Obviously, you love terrible shark movies. You’re a human being on the internet, some things are inevitable. But if you’ve already watched your way through our rundown from 2019, and don’t want to spend your precious free time sifting through the genuinely terrible to get to the so-bad-they’re good titles, don’t fear. We’ve compiled a brand new list for you.
The best shark movies on Amazon Prime
1) Empire of the Sharks
A genuinely amazing film that this reviewer’s wife described as “like Star Wars but with shark whispering instead of the force,” Empire of the Sharks was probably the most fun of the shark films we binge-watched this year. Set in post-global warming Earth ruled over by a Mad Maxian villain with an army of cybernetically-controlled sharks, the world building on this is basically a mash-up of Waterworld, Star Wars, and Mad Max: Fury Road doused liberally in shark movie madness. Featuring a Magic Waif who doesn’t know her own powers, a woman who can only be described as Annie Oakley meets TFA Han Solo and a whole array of smuggler-with-a-heart-of -old types, some of whom maybe like explosives a little too much, the overall effect is highly entertaining. While I was a little sad that the everyman hero didn’t get eaten in the process (he had poor priorities and whined too much) the ending is actually moving as well as viscerally satisfying. If you watch nothing else off this list, you should definitely watch this one.
2) 5-Headed Shark Attack
2-Headed Shark Attack made it onto our last list, and it’s been followed up with several sequels. Of those, 5-Headed Shark Attack is the best (in our very subjective opinion). Starting with our sharkly antagonist devouring a sexy boat side photoshoot and escalating to snatching a helicopter out of the air, 5-Headed Shark Attack is all ridiculous special effects and improbable shark violence. Particularly brilliant is the way the different heads regularly consume an entire line of humans at once, with each head biting off the top half of a person.

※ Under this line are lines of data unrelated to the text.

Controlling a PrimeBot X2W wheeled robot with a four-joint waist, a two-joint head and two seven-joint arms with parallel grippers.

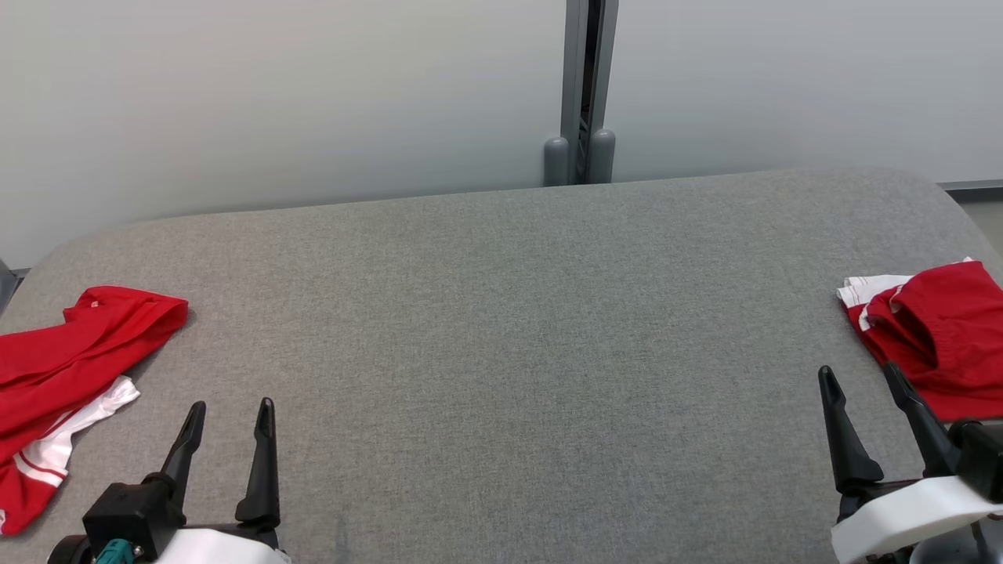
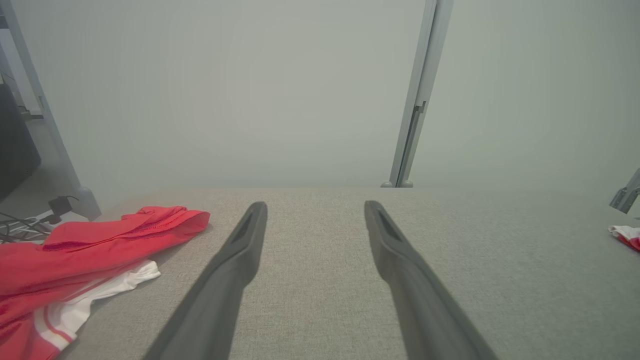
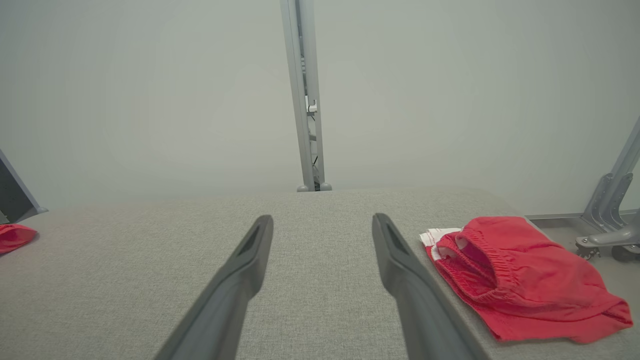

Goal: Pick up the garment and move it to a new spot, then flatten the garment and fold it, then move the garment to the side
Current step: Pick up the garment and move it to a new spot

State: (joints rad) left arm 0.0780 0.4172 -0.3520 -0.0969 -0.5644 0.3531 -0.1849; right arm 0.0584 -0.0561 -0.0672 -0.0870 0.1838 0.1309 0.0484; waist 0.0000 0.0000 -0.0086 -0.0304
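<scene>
We're holding our left gripper (image 1: 232, 406) and right gripper (image 1: 858, 370) wide open, gripping nothing, over the woven grey table (image 1: 501, 329). A rumpled red-and-white garment (image 1: 70, 345) is lying at its left edge, and a folded red garment (image 1: 940, 337) is sitting at its right edge.

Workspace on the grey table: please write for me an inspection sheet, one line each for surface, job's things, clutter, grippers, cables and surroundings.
Surface: grey fabric table, flat and even.
Job's things: left red garment, crumpled, white trim showing, at the table's left end; right red garment, bunched more compactly, at the right end.
Clutter: nothing seen.
Grippers: left gripper open, holding nothing; right gripper open, holding nothing, beside the right red garment.
Cables: dark cables on the floor past the table's left end.
Surroundings: pale wall panels, grey post behind the table, metal frame on the floor at the right.
</scene>
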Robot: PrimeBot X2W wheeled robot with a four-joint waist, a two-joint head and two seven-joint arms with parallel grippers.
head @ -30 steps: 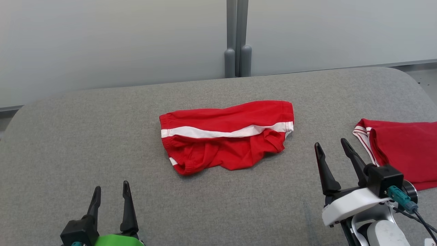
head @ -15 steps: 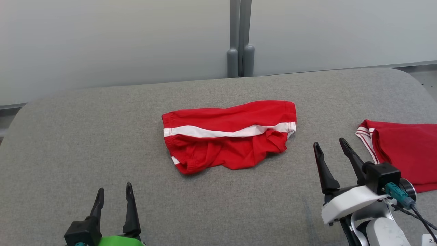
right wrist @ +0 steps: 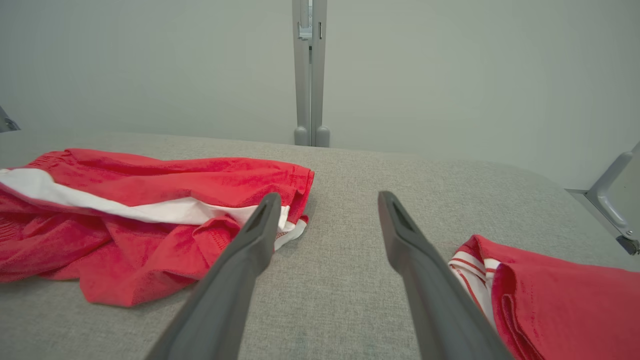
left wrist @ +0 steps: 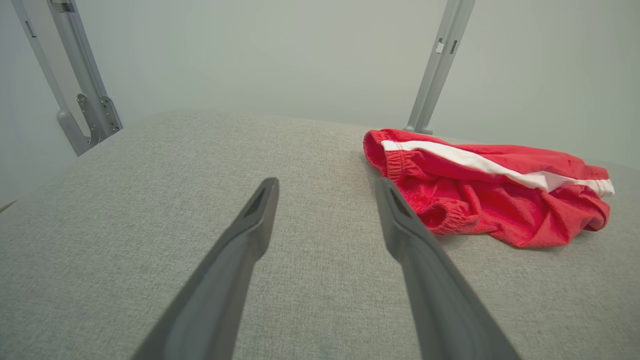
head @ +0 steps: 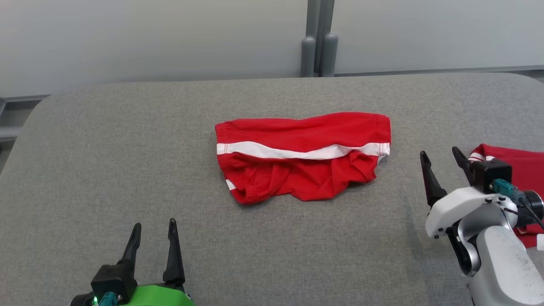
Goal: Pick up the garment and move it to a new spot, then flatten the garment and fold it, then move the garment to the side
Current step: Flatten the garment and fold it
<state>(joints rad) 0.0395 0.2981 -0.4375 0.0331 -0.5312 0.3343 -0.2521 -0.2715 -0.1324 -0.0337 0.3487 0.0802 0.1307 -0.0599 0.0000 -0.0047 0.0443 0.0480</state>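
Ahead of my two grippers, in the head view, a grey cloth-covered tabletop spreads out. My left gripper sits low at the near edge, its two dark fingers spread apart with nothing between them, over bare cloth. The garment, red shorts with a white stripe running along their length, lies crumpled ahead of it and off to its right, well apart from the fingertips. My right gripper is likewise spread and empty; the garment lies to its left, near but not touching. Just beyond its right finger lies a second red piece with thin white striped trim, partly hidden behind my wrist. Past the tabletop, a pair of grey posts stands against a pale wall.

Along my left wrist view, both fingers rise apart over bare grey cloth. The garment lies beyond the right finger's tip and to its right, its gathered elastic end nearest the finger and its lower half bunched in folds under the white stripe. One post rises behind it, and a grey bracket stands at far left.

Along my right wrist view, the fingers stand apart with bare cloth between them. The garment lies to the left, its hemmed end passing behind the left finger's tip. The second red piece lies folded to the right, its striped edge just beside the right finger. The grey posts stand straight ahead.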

You will spend a chunk of this movie demanding “where’s the fifth head?” but I assure you, it will arrive. Whether it’s stuck onto the end of the tail like a weird cat-dog reference or some kind of hydra situation where two grow back if you cut one off, I will not say, but it’s a lot of fun to bet on which of the two it is while the movie is happening.
3) Ghost Shark 2: Urban Jaws
Bafflingly, Ghost Shark 2: Urban Jaws is not a sequel to the actual Ghost Shark movies, but to an imaginary Ghost Shark film which, despite getting a lot of flashbacks to, doesn’t really exist. The movie’s overall aesthetic is weird as hell, with classic slasher movie, indie vibes, and noir elements all mixed in there and it oscillates between seeming parody and apparently taking itself seriously.
In the reality where this movie takes place, the angry ghosts of sharks are haunting the land, out to get revenge on humans for overfishing them to supply fins for shark fin soup. These ghost sharks have a human level of intelligence and, for reasons never entirely explained, can be destroyed with explosive devices and EMP’s—though the more powerful the breed of shark (Great White’s at the top naturally) the bigger the explosion needs to be. With archetypes lifted from Jaws and Supernatural, much scenery chewing and some heartwarming parts Ghost Shark 2 is a great film to watch with a group of friends and some wine (maybe a lot of wine).
4) Sharktopus Versus Pteracuda
This movie is bizarrely cute. After finding a baby “sharktopus” in his nets, an older fisherman donates it to an aquarium, where the shifty owners’ marine biologist niece raises and trains it. Meanwhile, greedy scientists genetically engineer a Pteracuda—half Pterodactyl and half barracuda—for some reason. With the intention of radio-mind-controlling it as a weapon of war and making millions, they test it out only for it to escape and go on a rampage. The only thing that can stop it? A sharktopus! The premise for the film makes no sense if you look at it too hard, but if you wanted narrative coherence, you wouldn’t be reading this list, and you don’t need to watch the first Sharktopus movie to understand what’s going on, which is always a plus.
Warning! The little, and then not-so-little sharktopus clearly loves his human mom and spends part of the movie trying to get home to her. She will betray her science-abomination baby at the end of the film, and tears may be shed.
5) Ice Sharks
Probably the least entertaining of the films on this list, though still pretty good for all that, Ice Sharks features that classic trope setting of an isolated arctic research station and uses that isolation to ramp up the danger. What seems at first to be Greenland sharks (scary enough on their own) venturing out of their usual territory turn out to be a prehistoric mutation: sharks that can cut through the ice with their fins.
Also, they’re super smart and can jump ridiculous distances because why not? The film mixes together improbable gore with the kind of complicated survival problems you’d more usually get on a space station and has a suitably splashy ending. Pun intended, naturally.